→ **Work required**: Restate the material verbatim, every line included.

→ **Data provided**:
▬▬▬▬▬▬▬▬▬▬
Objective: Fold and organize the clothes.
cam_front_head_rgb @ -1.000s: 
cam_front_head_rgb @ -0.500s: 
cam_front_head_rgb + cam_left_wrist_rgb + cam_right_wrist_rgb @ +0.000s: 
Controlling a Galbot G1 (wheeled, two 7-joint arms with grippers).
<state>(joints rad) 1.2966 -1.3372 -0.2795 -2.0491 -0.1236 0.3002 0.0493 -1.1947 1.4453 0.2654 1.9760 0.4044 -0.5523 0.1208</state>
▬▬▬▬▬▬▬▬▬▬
→ **Expected answer**:
Objective: Fold and organize the clothes.
cam_front_head_rgb @ -1.000s: 
cam_front_head_rgb @ -0.500s: 
cam_front_head_rgb + cam_left_wrist_rgb + cam_right_wrist_rgb @ +0.000s: 
Controlling a Galbot G1 (wheeled, two 7-joint arms with grippers).
<state>(joints rad) 1.2966 -1.3372 -0.2795 -2.0491 -0.1236 0.3002 0.0493 -1.1947 1.4453 0.2654 1.9760 0.4044 -0.5523 0.1208</state>

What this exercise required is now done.